I’m tempted to write “Yes it is” . . . simply leave it at that, and move on to other things. Doing so would be facetious and hardly illustrative though.
Perhaps I’m just profoundly disappointed. I came for Don McKellar’s script, expecting a fuller narrative. Instead, this experience was more like the pilot for a slightly edgy sitcom, constantly interrupted by performance art.
Set during a midsummer garbage strike in the city of Toronto, we are introduced to slacker Bruno (Greg Calderone of Trigger) and foreign student Caroline (Georgina Reilly of Pontypool), who awaken on a rooftop beside each other. She’s due to return to France within a day, so irrationally smitten Bruno spends their remaining time pestering her to stay. He scrounges tickets and backstage passes to see her favourite band, Broken Social Scene, playing at Harbourfront Centre that very night.
For all intents and purposes, we then sit through a concert. Except that some extra songs are scattered elsewhere along the way. Structurally, it’s rather like Depeche Mode’s 101, without an awareness the fans we’re seeing are not (fictional) characters. If they were real, we might feel compelled to give the protagonist a shake, and tell him, “Let her go, she isn’t worth it, and you’re being a goof.”
Without spoiling details, I will admit the last fifteen minutes are good, but still not worth suffering through the first 73.
Unless, that is, you’re a big fan of Broken Social Scene. They’re the real draw here, at least theoretically. For my part, I went in slightly ambivalent. To be clear, if there’s anything I love more than Canadian movies, it’s Canadian music, but I’ve never paid close attention to BSS. Early on I tried to get into them, but too many things turned me off, stylistically speaking.
I counted fourteen band members onstage at one point. And six more were listed in the credits! Midway through what I would call a masturbatory solo, I wondered: how does a band like this succeed in a world where Spinal Tap’s free-form “Jazz Odyssey” is the punchline of a joke? No effort to immerse myself could conquer my intolerance. I wanted to skip right past the songs and get the story over with. (I didn’t, which is probably why I’m cranky about it now.)
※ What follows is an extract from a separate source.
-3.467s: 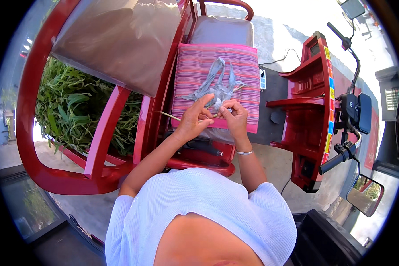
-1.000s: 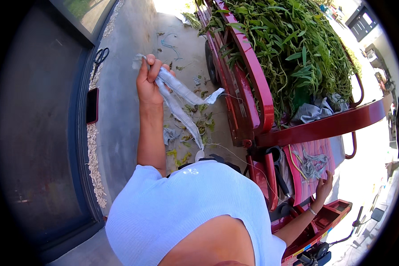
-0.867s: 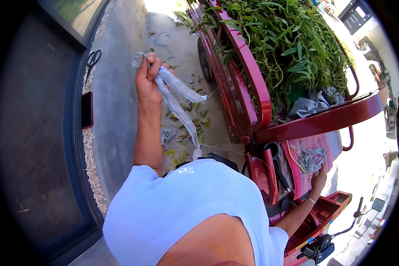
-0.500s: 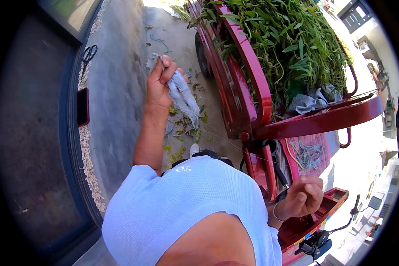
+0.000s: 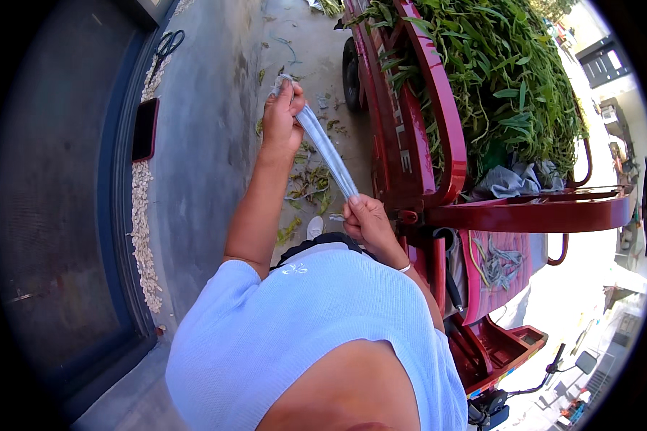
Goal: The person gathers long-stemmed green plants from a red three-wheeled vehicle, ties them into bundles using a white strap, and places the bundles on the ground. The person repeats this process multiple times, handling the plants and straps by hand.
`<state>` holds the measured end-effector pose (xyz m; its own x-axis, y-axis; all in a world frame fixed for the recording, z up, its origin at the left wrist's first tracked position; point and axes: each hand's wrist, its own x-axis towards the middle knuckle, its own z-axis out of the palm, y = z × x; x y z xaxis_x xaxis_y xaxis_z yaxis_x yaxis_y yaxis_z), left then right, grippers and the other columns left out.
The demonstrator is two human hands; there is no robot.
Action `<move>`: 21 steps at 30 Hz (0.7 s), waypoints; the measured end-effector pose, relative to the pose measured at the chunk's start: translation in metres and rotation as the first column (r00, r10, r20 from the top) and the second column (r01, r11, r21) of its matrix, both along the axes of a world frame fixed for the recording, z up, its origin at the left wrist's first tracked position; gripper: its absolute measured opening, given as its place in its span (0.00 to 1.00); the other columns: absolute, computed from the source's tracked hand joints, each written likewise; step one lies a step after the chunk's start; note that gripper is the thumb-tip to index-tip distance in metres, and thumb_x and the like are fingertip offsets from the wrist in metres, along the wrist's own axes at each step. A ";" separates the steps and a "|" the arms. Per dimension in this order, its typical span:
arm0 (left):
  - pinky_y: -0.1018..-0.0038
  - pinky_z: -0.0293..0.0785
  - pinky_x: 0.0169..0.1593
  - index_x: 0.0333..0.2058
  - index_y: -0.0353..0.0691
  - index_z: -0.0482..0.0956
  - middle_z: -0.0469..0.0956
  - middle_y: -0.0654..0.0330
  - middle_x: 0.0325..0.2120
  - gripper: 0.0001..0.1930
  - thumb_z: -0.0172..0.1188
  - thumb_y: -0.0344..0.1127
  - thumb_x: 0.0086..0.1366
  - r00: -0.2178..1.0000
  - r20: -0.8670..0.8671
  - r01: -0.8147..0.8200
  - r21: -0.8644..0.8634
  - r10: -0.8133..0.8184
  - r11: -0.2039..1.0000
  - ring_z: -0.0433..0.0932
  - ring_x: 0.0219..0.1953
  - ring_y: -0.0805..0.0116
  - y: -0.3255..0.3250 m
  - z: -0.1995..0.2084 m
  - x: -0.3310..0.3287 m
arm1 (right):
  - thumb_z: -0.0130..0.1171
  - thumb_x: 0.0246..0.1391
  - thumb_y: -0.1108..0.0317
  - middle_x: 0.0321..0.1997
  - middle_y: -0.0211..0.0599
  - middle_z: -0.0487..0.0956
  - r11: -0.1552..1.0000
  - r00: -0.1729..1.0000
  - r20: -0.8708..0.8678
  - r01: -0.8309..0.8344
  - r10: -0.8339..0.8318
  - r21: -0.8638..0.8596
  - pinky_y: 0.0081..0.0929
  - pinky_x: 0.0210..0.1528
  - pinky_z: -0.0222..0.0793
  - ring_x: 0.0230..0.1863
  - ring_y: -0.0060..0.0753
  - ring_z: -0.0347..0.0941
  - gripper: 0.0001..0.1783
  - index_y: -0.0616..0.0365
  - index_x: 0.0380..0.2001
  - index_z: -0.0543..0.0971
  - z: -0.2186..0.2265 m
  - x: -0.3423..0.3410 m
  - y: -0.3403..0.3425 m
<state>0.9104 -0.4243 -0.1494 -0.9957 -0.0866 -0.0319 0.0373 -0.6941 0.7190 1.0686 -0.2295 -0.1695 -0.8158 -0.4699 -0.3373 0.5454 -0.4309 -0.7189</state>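
A pale grey-blue strip point(image 5: 327, 151) of what looks like cloth or woven sacking runs taut and slanting between my two hands, in front of my body. My left hand point(image 5: 283, 121) is closed round its upper end, and a crumpled bit pokes out above the fingers. Thumb and fingers of my right hand point(image 5: 370, 226) pinch the lower end, close to the red cart. More thin grey strips point(image 5: 502, 264) lie in a loose heap on a pink striped cloth point(image 5: 482, 302) at the cart's front.
The red cart point(image 5: 532, 218) on my right carries a big pile of leafy green stems point(image 5: 503, 93) and a crumpled grey sack point(image 5: 509, 181). On the ledge at left are a phone point(image 5: 145, 129), scissors point(image 5: 170, 44) and a row of pale pieces point(image 5: 142, 237). Fallen leaves point(image 5: 313, 179) litter the ground.
My right hand has come in from the far right, near the cart's front, and now grips the strip's lower end. The strip, loosely hanging before, is stretched straight.
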 end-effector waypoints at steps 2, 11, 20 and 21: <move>0.79 0.55 0.24 0.24 0.42 0.71 0.59 0.71 0.13 0.14 0.49 0.41 0.68 0.968 0.173 -0.183 0.000 0.180 0.983 0.56 0.16 0.80 0.002 -0.040 -0.010 | 0.45 0.65 0.59 0.13 0.18 0.58 0.974 0.979 -0.185 0.117 -0.081 0.192 0.15 0.15 0.46 0.14 0.11 0.51 0.19 0.55 0.21 0.66 -0.001 0.004 -0.006; 0.72 0.53 0.14 0.22 0.43 0.70 0.63 0.67 0.12 0.13 0.53 0.41 0.63 0.769 0.618 -0.177 -0.044 0.166 0.983 0.59 0.11 0.73 0.042 -0.103 -0.031 | 0.48 0.62 0.64 0.13 0.25 0.62 0.718 0.874 -0.486 0.356 -0.029 0.597 0.24 0.18 0.52 0.17 0.15 0.53 0.19 0.61 0.18 0.67 -0.004 0.021 -0.027; 0.70 0.71 0.35 0.30 0.44 0.72 0.72 0.66 0.27 0.12 0.50 0.44 0.68 0.929 0.137 0.319 0.179 -0.344 0.931 0.70 0.30 0.72 -0.013 -0.063 -0.004 | 0.49 0.62 0.63 0.15 0.22 0.67 0.810 0.960 -0.266 0.225 -0.089 0.542 0.16 0.19 0.59 0.16 0.13 0.63 0.14 0.61 0.29 0.76 -0.054 0.008 0.013; 0.69 0.72 0.40 0.31 0.44 0.73 0.74 0.66 0.32 0.11 0.50 0.44 0.68 0.913 0.151 0.343 0.223 -0.380 0.913 0.72 0.34 0.71 -0.020 -0.052 0.001 | 0.49 0.62 0.63 0.17 0.22 0.67 0.769 0.959 -0.279 0.215 -0.050 0.601 0.15 0.19 0.59 0.17 0.13 0.64 0.13 0.61 0.31 0.76 -0.084 0.011 0.023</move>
Even interpersonal scenes were given over in service to songs, shot and edited to hallucinatory effect. I kept waiting for some new insight to strike me and soon realized it was never coming; this was all there was, and there was only more of the same to come. Having accepted that conclusion, I focused on director Bruce McDonald’s visuals, abstract but attractive, especially compared to the grit of his Pontypool basement.
I still wouldn’t recommend it overall but, admittedly, there were some cool moments, including brief appearances by Jason Collett (Everything’s Gone Green), Leslie Feist (A Colbert Christmas), Emily Haines of Metric (Scott Pilgrim), Stephen McHattie (A Little Bit Zombie), and Tracy Wright (When Night Is Falling).
Otherwise, you’d really better enjoy the “baroque pop” stylings of Broken Social Scene. Even if I did, I suspect I’d dislike a fiction breaking up their show. I imagine – to borrow from the Alexander Keith’s slogan – those who do like This Movie Is Broken probably like it a lot. Unfortunately, I am not one of them.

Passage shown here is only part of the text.